CN220409505U - Seedling raising tray die - Google Patents

Abstract

The application discloses a seedling raising tray die, relates to the technical field of dies. The application comprises the following steps: the top of the upper die is provided with an injection mechanism, the bottom of the upper die is provided with a shaping block, and the diameter of the shaping block gradually increases from bottom to top; and the top of the lower die is provided with a cavity groove for accommodating the shaping block. The utility model discloses a through-hole's design is adopted in this application, at cooling body during operation, can cool off the bed die by interior and outside fast to this cooling efficiency that can improve the sprout cultivation dish, thereby can reduce the drawing of patterns time of sprout cultivation dish, and with this production efficiency that improves.

Description

Seedling raising tray die

Technical Field

The application relates to the technical field of molds, in particular to a seedling raising tray mold.

Background

The current seedling raising tray is mostly manufactured by adopting an injection molding process, and a finished product of the seedling raising tray is formed after the plastic particles are cooled by injecting the molten state into a cavity of a die of the seedling raising tray, but the temperature of the plastic particles is higher in the injection molding process, and the current die of the seedling raising tray is not provided with a corresponding cooling mechanism, so that the cooling time of the seedling raising tray in the die of the seedling raising tray is longer, the production efficiency is lower, and the die of the seedling raising tray is provided for reasonably improving the problem.

Disclosure of Invention

The purpose of the present application is: in order to solve the technical problems that the temperature of plastic particles is higher in the injection molding process, and the existing seedling raising tray die does not have a corresponding cooling mechanism, the cooling time of the seedling raising tray in the seedling raising tray die is longer, and the production efficiency is lower, the application provides the seedling raising tray die.

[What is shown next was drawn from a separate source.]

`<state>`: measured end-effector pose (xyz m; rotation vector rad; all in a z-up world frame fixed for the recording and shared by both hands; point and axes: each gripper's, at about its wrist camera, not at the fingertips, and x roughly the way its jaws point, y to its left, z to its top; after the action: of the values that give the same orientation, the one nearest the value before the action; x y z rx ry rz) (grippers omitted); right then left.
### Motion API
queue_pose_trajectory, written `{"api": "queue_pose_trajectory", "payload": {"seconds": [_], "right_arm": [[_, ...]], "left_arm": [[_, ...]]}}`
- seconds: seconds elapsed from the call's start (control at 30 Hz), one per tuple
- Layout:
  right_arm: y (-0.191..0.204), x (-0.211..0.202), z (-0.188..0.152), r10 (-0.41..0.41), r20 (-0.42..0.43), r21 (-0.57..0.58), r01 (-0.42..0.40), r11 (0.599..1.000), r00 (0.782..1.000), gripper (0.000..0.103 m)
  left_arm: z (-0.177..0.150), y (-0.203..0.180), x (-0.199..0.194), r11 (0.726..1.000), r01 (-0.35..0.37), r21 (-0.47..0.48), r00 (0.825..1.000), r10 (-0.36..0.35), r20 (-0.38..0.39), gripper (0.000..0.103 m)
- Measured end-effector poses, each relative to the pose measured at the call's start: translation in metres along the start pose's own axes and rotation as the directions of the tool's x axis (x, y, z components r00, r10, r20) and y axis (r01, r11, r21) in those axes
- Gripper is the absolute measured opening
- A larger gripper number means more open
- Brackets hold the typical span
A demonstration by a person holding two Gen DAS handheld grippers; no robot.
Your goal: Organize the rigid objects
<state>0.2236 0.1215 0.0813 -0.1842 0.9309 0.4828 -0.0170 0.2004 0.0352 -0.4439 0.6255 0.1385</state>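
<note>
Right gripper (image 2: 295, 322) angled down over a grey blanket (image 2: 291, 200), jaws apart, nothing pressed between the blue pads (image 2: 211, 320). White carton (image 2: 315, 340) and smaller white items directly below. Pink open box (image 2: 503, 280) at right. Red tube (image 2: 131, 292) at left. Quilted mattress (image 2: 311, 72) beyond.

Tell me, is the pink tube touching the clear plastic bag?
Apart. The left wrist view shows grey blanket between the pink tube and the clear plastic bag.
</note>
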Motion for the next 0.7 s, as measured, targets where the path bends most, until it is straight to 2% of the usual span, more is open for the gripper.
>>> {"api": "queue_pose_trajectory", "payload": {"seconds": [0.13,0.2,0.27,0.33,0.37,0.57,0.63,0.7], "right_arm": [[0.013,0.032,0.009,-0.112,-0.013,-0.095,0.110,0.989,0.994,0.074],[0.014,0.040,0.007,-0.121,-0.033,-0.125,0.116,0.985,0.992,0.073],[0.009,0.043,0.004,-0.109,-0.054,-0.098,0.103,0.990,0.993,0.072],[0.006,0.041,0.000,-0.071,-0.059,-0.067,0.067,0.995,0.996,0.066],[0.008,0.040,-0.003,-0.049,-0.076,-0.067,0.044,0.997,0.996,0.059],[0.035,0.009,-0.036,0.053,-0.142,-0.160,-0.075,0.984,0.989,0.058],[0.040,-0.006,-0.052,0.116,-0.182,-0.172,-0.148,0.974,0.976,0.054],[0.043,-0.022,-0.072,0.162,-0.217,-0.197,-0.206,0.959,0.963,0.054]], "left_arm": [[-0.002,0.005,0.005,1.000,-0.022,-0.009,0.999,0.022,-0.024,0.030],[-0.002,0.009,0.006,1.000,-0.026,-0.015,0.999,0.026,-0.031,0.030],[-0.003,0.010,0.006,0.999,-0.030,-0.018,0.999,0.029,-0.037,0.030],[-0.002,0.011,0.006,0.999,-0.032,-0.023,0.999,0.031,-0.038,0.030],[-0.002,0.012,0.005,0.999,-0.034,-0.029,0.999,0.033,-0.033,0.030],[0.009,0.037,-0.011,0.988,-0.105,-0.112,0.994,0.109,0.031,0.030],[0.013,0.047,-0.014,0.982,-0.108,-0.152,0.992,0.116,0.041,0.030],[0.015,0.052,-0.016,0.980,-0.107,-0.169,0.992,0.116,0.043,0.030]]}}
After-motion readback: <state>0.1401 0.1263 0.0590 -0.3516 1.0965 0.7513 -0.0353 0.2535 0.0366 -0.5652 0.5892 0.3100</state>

The application specifically adopts the following technical scheme for realizing the purposes:

seedling raising tray mould includes:

the top of the upper die is provided with an injection mechanism, the bottom of the upper die is provided with a shaping block, and the diameter of the shaping block gradually increases from bottom to top;

the top of the lower die is provided with a cavity groove for accommodating the shaping block, one side of the lower die is provided with through holes, and a plurality of through holes are linearly arrayed along the length direction of the lower die;

and a cooling mechanism provided on the lower die for cooling the plurality of through holes.

Further, a plurality of radiating pipes are configured in the upper die, penetrate through the opposite sides of the upper die, and are linearly arrayed along the length direction of the upper die.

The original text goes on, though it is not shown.